> PROBLEM:
Going through the data below, copy out each line where the word "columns" shows up.

> EXTRACTED MATERIAL:
☆ ☆ ☆ ☆ ☆

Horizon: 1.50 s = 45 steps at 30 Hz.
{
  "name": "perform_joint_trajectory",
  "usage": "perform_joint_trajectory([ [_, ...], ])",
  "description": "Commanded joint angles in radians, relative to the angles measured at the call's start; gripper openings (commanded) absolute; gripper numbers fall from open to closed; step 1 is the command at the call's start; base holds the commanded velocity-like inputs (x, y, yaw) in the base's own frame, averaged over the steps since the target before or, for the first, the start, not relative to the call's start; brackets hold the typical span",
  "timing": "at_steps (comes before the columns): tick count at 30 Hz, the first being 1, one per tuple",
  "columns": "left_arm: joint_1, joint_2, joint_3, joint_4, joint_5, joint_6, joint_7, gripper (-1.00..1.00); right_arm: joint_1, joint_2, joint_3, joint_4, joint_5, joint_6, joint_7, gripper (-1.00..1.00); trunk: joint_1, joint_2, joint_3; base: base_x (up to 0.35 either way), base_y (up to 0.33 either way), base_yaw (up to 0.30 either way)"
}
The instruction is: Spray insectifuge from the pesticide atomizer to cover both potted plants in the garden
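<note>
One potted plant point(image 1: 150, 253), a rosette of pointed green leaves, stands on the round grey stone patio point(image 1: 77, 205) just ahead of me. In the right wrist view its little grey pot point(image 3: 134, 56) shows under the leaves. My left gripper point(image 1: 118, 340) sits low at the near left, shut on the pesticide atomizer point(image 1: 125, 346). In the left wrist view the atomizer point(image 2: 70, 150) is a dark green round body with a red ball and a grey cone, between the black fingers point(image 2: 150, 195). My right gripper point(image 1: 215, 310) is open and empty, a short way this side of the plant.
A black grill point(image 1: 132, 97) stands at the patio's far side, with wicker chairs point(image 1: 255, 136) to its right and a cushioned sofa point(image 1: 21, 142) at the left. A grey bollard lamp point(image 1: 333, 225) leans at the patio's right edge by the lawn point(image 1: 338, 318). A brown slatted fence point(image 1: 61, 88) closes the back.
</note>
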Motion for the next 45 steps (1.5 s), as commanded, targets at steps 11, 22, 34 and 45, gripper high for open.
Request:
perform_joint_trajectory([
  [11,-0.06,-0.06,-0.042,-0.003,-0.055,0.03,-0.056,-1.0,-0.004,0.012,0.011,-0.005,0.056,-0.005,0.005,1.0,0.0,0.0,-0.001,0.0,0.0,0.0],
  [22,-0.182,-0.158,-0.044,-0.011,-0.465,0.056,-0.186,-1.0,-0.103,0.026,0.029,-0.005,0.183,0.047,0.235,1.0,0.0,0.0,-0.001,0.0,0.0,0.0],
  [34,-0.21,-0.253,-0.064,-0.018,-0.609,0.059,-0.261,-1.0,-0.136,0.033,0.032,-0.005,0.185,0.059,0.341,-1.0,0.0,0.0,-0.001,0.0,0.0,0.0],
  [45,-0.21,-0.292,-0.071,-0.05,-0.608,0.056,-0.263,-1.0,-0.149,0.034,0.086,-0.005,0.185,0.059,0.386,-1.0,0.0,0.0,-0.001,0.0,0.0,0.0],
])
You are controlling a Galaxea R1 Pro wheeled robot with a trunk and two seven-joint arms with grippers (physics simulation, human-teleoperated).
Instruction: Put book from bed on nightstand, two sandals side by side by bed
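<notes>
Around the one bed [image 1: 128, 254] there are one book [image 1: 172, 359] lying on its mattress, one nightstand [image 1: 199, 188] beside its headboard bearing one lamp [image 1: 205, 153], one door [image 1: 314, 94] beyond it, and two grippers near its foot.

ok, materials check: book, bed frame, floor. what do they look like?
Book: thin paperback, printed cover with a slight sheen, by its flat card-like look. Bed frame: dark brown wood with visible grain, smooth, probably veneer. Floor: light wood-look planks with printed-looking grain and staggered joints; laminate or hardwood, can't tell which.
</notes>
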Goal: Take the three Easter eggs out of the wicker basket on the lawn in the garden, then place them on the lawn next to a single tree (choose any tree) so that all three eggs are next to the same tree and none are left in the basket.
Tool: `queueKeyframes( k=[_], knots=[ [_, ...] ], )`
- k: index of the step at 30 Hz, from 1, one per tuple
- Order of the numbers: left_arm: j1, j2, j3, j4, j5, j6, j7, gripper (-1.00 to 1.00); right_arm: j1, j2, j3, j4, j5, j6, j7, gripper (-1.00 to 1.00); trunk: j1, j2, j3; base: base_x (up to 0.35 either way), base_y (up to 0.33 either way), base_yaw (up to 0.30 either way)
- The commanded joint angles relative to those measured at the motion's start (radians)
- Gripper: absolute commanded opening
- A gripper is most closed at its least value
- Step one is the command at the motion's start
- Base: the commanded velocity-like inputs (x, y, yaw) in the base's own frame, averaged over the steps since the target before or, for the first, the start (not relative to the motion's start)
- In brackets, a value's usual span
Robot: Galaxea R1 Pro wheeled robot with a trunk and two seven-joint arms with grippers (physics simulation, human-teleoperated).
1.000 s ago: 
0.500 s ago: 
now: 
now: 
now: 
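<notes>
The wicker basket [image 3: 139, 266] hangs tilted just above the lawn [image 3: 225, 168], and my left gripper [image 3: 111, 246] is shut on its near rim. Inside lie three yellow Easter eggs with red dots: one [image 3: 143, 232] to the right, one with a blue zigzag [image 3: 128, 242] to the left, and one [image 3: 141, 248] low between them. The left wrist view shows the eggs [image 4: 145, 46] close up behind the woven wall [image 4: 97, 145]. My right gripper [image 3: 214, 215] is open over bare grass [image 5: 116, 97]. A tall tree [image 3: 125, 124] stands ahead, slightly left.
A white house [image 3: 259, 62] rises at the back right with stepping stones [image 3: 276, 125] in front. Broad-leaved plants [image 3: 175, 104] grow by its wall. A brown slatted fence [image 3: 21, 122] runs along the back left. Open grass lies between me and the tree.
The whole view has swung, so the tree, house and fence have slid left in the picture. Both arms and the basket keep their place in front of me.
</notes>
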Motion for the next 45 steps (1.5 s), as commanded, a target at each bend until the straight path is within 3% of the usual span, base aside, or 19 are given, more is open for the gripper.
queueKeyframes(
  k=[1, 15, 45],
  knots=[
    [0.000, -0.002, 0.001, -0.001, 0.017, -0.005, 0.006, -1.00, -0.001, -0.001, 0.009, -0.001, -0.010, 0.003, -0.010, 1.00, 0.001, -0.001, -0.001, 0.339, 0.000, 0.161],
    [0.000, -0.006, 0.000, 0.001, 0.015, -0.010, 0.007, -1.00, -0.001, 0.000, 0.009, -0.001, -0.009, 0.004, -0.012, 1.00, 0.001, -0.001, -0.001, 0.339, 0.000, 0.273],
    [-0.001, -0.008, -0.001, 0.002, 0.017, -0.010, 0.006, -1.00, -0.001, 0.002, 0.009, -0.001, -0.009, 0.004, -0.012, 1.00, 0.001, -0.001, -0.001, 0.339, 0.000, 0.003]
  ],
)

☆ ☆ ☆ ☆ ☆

> ANSWER:
  "timing": "at_steps (comes before the columns): tick count at 30 Hz, the first being 1, one per tuple",
  "columns": "left_arm: joint_1, joint_2, joint_3, joint_4, joint_5, joint_6, joint_7, gripper (-1.00..1.00); right_arm: joint_1, joint_2, joint_3, joint_4, joint_5, joint_6, joint_7, gripper (-1.00..1.00); trunk: joint_1, joint_2, joint_3; base: base_x (up to 0.35 either way), base_y (up to 0.33 either way), base_yaw (up to 0.30 either way)"

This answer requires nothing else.